Waris Quamer, Mu-Ruei Tseng, Kathan Vyas, Darpit Dave, Carolina Villegas, Siripoom McKay, Daniel J DeSalvo, Madhav Erranguntla, Gerard Cote, Ricardo Gutierrez-Osuna
Abstract
Open AccessDiabetes is a major health challenge that affects millions of people worldwide. Managing diabetes effectively requires monitoring blood glucose levels continuously, typically through invasive sensing devices such as continuous glucose monitors (CGMs). Blood glucose excursions have been shown to induce changes in several physiological signals such as electrocardiography (ECG), photoplethysmography (PPG) and electrodermal activity (EDA) that can be measured non-invasively with consumer-grade wearable sensors. These physiological changes can be mapped into glucose levels using machine-learning models trained on comprehensive multimodal datasets of physiological signals.
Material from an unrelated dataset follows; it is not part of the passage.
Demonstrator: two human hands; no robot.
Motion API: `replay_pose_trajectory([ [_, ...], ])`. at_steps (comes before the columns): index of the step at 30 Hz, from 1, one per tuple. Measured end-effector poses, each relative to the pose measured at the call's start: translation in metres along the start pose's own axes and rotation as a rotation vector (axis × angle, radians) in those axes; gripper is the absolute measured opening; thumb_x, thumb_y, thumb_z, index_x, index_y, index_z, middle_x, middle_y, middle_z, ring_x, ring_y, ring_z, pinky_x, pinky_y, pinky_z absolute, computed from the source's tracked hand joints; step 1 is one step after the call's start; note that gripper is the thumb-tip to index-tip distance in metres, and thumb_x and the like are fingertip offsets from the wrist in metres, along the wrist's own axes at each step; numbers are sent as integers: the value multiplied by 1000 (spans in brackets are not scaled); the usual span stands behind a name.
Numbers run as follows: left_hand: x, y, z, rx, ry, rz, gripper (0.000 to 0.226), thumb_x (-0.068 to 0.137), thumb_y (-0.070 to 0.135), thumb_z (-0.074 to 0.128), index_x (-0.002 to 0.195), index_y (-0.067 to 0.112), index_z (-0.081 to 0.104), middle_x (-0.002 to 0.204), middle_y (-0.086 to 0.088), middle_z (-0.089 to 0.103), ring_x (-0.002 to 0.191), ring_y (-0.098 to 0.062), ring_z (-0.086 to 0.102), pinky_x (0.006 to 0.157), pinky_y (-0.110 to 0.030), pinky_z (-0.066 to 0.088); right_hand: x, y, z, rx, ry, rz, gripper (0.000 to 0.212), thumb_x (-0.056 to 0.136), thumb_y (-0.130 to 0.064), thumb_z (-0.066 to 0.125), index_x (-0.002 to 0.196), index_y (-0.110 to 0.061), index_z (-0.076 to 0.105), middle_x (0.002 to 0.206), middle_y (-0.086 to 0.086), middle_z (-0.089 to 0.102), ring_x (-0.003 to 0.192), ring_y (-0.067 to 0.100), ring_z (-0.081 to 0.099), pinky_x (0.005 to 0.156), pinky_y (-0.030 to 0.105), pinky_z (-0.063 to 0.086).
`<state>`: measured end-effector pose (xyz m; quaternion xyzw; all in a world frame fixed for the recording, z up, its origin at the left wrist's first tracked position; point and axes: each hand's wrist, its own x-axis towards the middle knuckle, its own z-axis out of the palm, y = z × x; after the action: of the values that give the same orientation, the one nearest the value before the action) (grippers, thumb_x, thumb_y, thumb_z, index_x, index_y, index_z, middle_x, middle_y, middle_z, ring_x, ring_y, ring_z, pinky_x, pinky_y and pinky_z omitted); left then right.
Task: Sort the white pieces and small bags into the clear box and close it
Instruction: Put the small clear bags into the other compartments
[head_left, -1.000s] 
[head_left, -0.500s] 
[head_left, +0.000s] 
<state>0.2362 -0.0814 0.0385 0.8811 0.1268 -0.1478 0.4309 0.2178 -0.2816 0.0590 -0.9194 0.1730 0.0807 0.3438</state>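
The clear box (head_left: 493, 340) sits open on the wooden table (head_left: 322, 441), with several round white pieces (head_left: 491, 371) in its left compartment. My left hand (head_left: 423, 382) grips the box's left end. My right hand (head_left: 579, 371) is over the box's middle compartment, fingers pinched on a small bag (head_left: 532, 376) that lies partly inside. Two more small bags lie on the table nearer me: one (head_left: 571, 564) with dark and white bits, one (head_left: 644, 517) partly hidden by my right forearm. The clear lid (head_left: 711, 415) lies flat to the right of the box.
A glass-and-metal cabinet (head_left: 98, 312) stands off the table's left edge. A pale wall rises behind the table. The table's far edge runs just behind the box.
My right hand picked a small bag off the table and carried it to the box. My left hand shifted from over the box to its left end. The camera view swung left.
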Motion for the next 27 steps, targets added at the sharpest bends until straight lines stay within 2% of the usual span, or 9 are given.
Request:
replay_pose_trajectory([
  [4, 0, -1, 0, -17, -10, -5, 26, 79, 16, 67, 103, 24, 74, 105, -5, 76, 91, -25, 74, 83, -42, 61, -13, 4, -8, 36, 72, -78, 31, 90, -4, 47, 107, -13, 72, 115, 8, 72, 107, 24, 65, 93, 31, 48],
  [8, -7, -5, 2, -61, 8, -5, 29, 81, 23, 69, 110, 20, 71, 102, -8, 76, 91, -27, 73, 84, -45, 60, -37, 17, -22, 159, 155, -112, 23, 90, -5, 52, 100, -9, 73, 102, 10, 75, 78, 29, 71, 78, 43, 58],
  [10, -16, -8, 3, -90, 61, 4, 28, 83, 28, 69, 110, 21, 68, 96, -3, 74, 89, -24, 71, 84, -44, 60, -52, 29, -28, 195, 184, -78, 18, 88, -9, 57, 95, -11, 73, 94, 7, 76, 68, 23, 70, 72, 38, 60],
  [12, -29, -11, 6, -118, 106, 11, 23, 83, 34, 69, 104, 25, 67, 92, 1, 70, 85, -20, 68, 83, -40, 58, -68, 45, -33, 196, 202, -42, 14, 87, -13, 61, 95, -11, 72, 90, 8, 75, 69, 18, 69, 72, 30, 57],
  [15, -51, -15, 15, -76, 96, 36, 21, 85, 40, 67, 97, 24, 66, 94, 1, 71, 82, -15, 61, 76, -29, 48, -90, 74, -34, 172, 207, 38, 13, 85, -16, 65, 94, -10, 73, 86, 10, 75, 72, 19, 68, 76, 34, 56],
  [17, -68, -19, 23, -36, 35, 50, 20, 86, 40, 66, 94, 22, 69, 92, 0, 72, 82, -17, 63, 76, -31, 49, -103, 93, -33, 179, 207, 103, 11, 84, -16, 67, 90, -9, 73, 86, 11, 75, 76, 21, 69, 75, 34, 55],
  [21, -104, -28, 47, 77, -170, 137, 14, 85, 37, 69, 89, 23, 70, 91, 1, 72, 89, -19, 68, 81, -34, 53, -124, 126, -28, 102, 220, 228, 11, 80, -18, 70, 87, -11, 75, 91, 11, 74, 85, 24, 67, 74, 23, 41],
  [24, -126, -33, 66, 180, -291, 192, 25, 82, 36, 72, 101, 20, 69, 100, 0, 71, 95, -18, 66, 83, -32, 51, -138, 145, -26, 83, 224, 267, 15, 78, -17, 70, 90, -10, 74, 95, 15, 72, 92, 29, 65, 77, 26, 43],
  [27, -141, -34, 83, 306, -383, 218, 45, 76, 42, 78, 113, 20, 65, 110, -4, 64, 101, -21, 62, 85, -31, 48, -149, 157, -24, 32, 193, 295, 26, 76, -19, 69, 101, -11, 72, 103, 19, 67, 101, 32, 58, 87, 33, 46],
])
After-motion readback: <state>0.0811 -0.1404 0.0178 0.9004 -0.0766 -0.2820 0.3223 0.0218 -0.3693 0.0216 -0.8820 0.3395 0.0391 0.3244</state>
However, most existing datasets lack ground-truth measurements from CGMs and often only include aggregated physiological data (e.g. heart rate) at low sampling rates. To address these gaps, we introduce PhysioCGM, an open-source dataset that contains raw physiological recordings from multiple sensors including ECG, PPG, EDA, skin temperature, accelerometry and ground-truth CGM data collected for up to 17 days from 10 participants with Type 1 Diabetes in ambulatory settings. This dataset aims to promote the development of non-invasive methods for glucose monitoring and improve diabetes management.